Pope Francis, who recently concluded a trip to Myanmar and Bangladesh has revealed why he did not mention Rohingya Muslims. He did meet with Rohingya refugees in Bangladesh and mentioned their names during an emotional meeting.
The Rohingya are a stateless Indo-Aryan people from Rakhine State, Myanmar. There were an estimated 1 million Rohingya living in Myanmar before the 2016–17 crisis. Even prior to the crisis, they were considered one of the most persecuted groups in the world. The government considers them illegal refugees from Bangladesh and they aren’t allowed to vote. However, the Bangladeshi government considers them Burmese, effectively rendering them stateless. Given their persecution, thousands have fled the region in boats. Due to violent riots, since 2012, over 110,000 Rohingya left Myanmar and headed to countries like Thailand and Malaysia. The number of refugees increased exponentially in 2015. Thein Sein, the Burmese President from 2011 to 2016 did little to offer relief to Rohingya. The Rohingya Muslims have faced military crackdowns in 1978, 1991–1992, 2012, 2015 and 2016–2017. Over 620,000 Rohingya Muslims have fled the region since August amid reports of violence by the military. Most of them have fled to Bangladesh.
Pope Francis is the 266th and current Pope of the Catholic Church. He recently visited Myanmar on his first official state visit.

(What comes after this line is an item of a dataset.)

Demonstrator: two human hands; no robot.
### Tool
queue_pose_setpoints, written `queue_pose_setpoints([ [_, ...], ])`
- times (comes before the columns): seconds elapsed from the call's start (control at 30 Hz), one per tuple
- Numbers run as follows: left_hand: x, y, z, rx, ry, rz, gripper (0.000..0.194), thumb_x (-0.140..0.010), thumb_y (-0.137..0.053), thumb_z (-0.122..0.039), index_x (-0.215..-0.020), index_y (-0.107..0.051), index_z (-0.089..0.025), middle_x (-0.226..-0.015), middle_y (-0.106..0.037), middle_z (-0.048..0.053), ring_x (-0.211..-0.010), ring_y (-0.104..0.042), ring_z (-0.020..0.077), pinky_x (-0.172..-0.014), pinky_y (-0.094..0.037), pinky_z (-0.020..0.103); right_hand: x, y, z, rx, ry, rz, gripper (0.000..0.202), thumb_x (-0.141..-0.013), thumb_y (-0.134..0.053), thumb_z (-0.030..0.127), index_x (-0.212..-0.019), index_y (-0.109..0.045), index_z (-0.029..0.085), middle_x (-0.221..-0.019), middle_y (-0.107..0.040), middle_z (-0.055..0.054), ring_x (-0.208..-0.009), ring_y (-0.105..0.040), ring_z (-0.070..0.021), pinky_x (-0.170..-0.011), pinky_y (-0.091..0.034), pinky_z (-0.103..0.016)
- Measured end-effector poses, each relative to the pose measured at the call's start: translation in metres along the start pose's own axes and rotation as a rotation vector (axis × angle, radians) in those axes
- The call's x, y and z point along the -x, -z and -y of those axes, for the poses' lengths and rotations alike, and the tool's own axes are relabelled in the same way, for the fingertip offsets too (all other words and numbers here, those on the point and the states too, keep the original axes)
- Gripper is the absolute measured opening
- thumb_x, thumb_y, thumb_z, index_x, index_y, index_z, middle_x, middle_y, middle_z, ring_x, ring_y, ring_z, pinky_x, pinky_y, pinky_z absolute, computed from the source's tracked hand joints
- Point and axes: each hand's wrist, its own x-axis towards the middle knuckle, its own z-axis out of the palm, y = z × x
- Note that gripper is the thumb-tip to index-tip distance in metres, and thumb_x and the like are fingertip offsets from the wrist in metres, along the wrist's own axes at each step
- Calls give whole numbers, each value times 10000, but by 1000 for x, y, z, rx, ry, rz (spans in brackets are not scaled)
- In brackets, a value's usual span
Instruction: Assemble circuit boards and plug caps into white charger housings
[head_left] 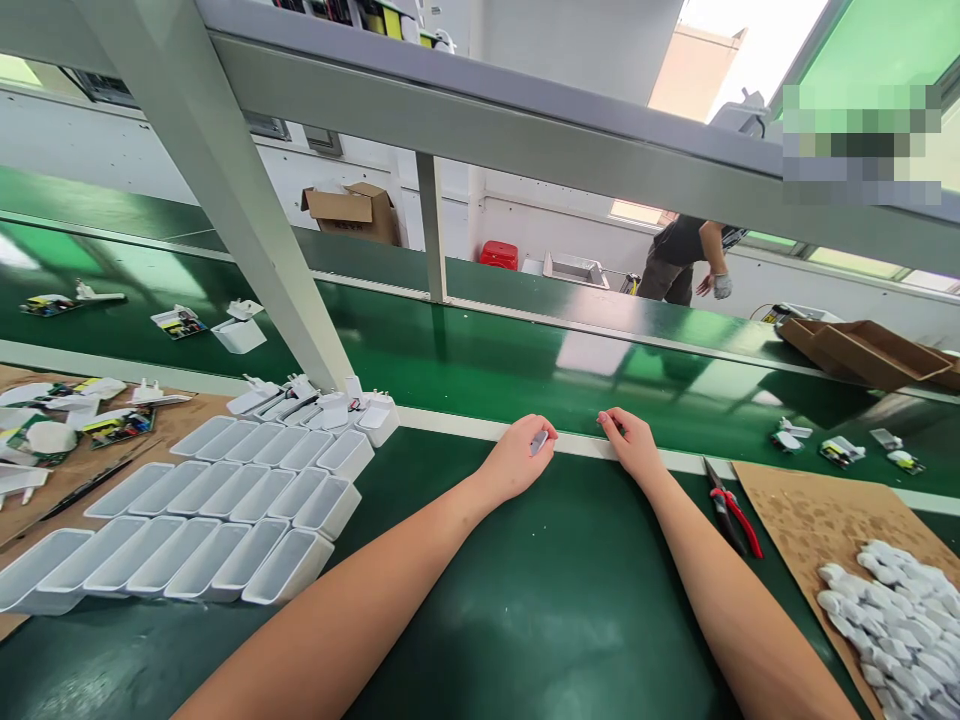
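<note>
My left hand point(519, 458) is closed around a small flat grey piece point(538, 442), of which only a part shows between the fingers. A short gap away, my right hand point(631, 445) has its fingers curled in and the thumb close to them; whatever is in them, if anything, is hidden. Both hands are over the pale strip at the far edge of the green work surface point(540, 580). Pliers with red and black handles point(731, 515) lie just right of my right forearm. Rows of open white plastic cases point(289, 565) stand to the left of my left arm.
Circuit boards with white plug parts point(120, 425) lie on cardboard at far left. White pieces point(900, 610) are heaped on cardboard point(832, 510) at right. Past the strip, a green belt point(487, 350) carries several assemblies. A slanted post point(247, 200) rises at left. A person point(682, 260) stands beyond.
</note>
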Motion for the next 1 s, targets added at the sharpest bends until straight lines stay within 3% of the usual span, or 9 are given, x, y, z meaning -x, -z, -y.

In his keynote address at the nation’s capital, the most influential Christian in the world evaded using the word ‘Rohingya’ but he preached the importance of peace.
During his visit to Myanmar, the Pope said, “The future of Myanmar must be peace, a peace based on respect of the dignity and rights of each member of society, respect for each ethnic group and its identity”. The Pope did make thinly veiled references to Rohingya Muslims when he spoke about the need to "ensure respect for the rights of all who call this land their home".

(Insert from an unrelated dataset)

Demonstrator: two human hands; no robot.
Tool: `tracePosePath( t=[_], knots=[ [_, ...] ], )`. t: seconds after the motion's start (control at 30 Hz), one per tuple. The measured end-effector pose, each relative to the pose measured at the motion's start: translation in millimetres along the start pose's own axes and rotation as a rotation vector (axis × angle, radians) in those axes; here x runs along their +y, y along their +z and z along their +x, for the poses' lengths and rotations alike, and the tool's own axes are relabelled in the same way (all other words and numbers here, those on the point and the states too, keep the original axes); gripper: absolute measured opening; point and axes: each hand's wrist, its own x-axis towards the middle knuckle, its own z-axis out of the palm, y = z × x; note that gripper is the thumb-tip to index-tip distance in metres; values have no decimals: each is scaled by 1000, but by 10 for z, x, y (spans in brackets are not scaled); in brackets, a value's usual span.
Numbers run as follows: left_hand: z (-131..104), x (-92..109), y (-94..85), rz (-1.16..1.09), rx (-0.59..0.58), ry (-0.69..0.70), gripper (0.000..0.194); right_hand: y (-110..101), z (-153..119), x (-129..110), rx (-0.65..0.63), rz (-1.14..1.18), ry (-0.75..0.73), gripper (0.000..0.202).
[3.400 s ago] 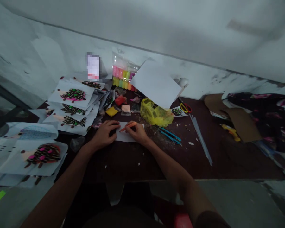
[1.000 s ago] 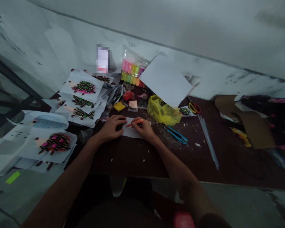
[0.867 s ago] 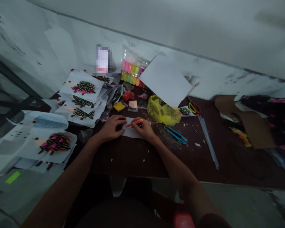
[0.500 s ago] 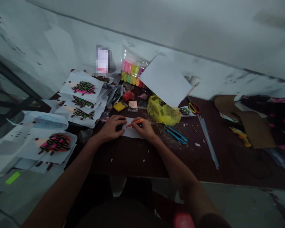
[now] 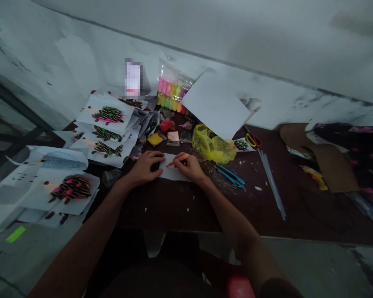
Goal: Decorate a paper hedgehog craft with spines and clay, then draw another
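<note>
A small sheet of white paper lies on the dark table between my hands. My left hand rests on its left edge, fingers apart and laid flat, holding nothing. Pinched in my right hand is an orange marker, its tip pointing down and left at the paper. Any mark under the tip is too small to make out. Just beyond the paper sit a yellow packet of clay, a peach piece of clay and a red one.
Hedgehog pictures are piled at left. A yellow plastic bag, blue scissors, red-and-yellow scissors and glue sticks lie to the right. Behind stand a bag of highlighters, a large white sheet and a blurred phone-like screen.
The orange marker and my right hand have shifted very slightly, with the marker's tip a little to the right on the paper. My left hand stays on the sheet.
</note>
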Motion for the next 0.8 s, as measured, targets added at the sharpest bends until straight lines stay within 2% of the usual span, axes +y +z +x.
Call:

Experts stated that the Pope did not mention the name in order to make sure he did not incite violence in the region. He also visited Bangladesh after Myanmar. He made a personal visit to meet with Rohingya Muslims living in refugee camps. He explained why he didn’t mention their names in Myanmar noting, “Had I said that word, I would have been slamming the door. What I thought about it was already well known. He added that he mentioned their plight on various occasions from the Vatican.

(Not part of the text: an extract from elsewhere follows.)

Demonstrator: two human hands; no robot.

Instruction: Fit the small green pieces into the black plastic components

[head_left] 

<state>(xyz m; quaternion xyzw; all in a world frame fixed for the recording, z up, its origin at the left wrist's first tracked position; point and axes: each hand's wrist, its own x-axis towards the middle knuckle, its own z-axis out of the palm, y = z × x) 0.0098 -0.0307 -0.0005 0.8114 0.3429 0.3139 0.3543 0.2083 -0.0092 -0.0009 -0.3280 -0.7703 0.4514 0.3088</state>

Human rights organizations and Rohingya themselves had voiced disappointment at Francis' public silence, given he had previously denounced the persecution of "our Rohingya brothers and sisters" at the Vatican. The Pope noted, “I didn't have the pleasure of slamming the door publicly, a denouncement but I had the satisfaction of dialogue." He also further explained his own emotional meeting with Rohingya Muslim refugees. He said, “I wept: I tried to do it in a way that it couldn’t be seen,” he told reporters. “They wept too.”
Some Rohingya refugees have expressed dissatisfaction "He is the leader of the world. He should say the word as we are Rohingya," said Mohammed Ayub, 32, whose 3-year-old son was killed by the Myanmar military. However, others were pleased that the Pope had assured them of his prayers. "He also said he would do whatever he can, and with Allah's help, all my troubles will go away," said refugee Abdul Khoyam. "He asked me to not lose patience."
Our assessment is that as Pope Francis revealed, he had to walk a diplomatic tightrope in order to not offend the sensibilities of those in Myanmar. It was his first visit to the region and it is possible that he did not want to embarrass his host, the de facto leader, Aung San Suu Kyi or the military leaders. Ultimately his decision was guided by his effort not to incite any further violence in the region.